For some of you, it may just be a few areas in your life. For me, it’s ALL areas. My laundry is done last, my doctor’s appointments are put off and then cancelled, my preferences take a back seat to that of my family’s, and my kids are always dressed cute while my husband is looking handsome and I look like some hobo clown that broke in and photo bombed the family photo.
A few weeks ago I decided something needed to change. I told my husband that for my birthday next month I wanted to get my hair cut. Nothing special, just cut. “No problem!” he replied! But the biggest dilemma was that I desperately needed clothes. I’ve had 3 babies in less than 3 1/2 years. As a result I’ve put on weight and my structure has changed. (We’ll leave it at that, sounds nicer.) To say “I need a few things” is an understatement.
Last week I prayed two separate times for new clothes. Just twice. I didn’t mention my prayers to anyone, though I’m sure my need was obvious to those who looked upon me. I figured all I really needed was 2 or 3 outfits to rotate when I need to leave the house looking decently. We’re talking bare necessities here. I decided I would save up some pennies and either hit up some yard sales or visit a few thrift stores next month. In the mean time, I stopped praying. I thought of all of those in worse situations and felt as though I was being ungrateful. I would just make do with what I had.
Then yesterday I received a call from one of my closest friends, Crystal. Her parents own a dry cleaning business and was visiting them at their store. She wanted to know what size clothing I wear. I couldn’t imagine why, and while I did NOT want to admit to my skinny mini friend what my large size was, I answered the question. She then went on to tell me that a customer had recently lost a great deal of weight and asked her Dad to find someone that could use the clothes. To say I was shocked and excited is an understatement. Today I went through the clothes. All name brands. Really nice things, for all seasons. We’re not talking about a few things, we’re talking about an entire wardrobe. Most amazing thing of all? Each item fits perfectly. Nothing too big or too small.
My God Provides!!!
It is the everyday miracles like this that prove that God loves his children. The need for clothing, having children all nap at once so Mom can pray, the weather being just right so the family can get out and go for a walk, talking to the right representative on an important call, the kids getting along, the wrinkles on a baby’s foot, being treated to a nice dinner, and so many other ways. Now don’t get me wrong: terminal illnesses being healed and such are proof also. But the fact that God knew the need even though it wasn’t necessarily needed to survive and fulfilled the prayer speaks volumes. He loves me so much that he didn’t want me to be embarrassed when I leave the house. He knew that I needed just a smidgen of attention to refresh my appearance so that I could better care for my family.

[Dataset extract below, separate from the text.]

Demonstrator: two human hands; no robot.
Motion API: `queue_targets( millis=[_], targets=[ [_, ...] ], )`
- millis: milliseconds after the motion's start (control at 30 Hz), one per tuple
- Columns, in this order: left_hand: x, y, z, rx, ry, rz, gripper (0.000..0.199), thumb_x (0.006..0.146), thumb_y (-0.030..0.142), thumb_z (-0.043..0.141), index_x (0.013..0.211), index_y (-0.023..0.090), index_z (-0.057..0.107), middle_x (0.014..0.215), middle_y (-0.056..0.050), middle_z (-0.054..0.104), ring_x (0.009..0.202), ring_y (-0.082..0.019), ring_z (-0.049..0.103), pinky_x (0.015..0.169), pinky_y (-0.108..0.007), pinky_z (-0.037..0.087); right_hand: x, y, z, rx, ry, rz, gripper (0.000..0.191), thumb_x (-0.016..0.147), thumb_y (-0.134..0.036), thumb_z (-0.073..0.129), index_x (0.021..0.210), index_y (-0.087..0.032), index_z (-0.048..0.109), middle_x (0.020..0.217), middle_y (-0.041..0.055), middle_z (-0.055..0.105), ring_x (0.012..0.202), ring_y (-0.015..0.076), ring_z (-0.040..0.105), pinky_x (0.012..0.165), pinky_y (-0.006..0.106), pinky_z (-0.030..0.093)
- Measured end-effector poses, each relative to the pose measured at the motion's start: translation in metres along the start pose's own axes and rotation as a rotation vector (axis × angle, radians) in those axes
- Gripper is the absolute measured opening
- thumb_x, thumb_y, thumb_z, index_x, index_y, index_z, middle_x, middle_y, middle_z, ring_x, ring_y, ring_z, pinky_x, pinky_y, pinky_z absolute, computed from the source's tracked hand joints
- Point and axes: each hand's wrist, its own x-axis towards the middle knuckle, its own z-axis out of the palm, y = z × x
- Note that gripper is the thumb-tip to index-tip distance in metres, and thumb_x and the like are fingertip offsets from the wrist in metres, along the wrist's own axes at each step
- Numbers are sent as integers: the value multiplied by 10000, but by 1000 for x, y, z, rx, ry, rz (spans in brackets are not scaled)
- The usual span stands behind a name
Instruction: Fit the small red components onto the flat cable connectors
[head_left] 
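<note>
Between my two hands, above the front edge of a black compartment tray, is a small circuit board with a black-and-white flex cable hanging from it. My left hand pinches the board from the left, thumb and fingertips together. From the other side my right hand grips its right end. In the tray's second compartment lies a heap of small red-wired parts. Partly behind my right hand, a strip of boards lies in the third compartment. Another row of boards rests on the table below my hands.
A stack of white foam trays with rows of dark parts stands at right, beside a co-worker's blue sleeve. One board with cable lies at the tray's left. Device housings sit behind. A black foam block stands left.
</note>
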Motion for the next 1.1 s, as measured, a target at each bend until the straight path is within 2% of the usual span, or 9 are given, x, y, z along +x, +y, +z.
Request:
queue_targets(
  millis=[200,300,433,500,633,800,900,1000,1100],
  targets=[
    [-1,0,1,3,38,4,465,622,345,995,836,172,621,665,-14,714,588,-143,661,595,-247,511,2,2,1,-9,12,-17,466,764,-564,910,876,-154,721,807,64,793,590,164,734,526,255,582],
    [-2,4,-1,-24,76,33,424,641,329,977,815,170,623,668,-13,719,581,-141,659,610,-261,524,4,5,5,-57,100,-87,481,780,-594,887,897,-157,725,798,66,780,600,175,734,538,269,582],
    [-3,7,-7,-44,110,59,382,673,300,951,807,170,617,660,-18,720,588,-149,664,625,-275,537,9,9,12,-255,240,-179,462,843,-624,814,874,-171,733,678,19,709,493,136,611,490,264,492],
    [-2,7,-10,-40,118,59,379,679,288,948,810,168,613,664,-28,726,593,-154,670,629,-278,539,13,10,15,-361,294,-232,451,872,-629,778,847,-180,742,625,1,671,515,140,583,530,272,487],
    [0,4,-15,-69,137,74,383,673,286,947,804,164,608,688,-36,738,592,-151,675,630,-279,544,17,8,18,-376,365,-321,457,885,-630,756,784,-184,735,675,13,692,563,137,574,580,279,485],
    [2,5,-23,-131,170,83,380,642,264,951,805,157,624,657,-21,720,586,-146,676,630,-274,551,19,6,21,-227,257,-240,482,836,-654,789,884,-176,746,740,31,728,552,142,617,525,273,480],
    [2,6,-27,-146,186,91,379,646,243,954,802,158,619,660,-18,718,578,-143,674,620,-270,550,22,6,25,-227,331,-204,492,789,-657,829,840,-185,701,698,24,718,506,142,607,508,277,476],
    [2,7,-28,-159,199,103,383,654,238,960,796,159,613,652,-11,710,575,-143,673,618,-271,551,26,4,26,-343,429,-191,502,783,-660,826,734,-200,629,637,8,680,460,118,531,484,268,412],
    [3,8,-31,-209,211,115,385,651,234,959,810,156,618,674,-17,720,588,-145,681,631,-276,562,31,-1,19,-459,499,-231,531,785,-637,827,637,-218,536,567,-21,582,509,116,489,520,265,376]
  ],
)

If God cares so much about our everyday problems to perform everyday miracles, imagine what else he can do? Instead of looking at the big problems in your life, look at the little miracles. The everyday works that God does for you. Never forget to say “thank you”, and have faith. He’s not done with us yet!
Thank you for holding!
I just want to take a moment to mention how thankful I am that God does not answer our prayers in the order which they were received, but in his time.
Further more, I’m glad that my matters are all in his hands, instead of someone at a call center who gets to randomly decide what is important and what is not.
To take it one step more with that statement, I’m even more grateful that God decides what is important, what is urgent, what can wait, and what should be ignored.
What it must be like to see it all from the big picture, and know the need before it is needed… To know what seems so important to us is actually rather insignificant… To see what we view as “URGENT” and know that it can actually wait, or vice versa.
I’m so glad I’m not in charge. And no offense, but I’m so glad you’re not in charge either!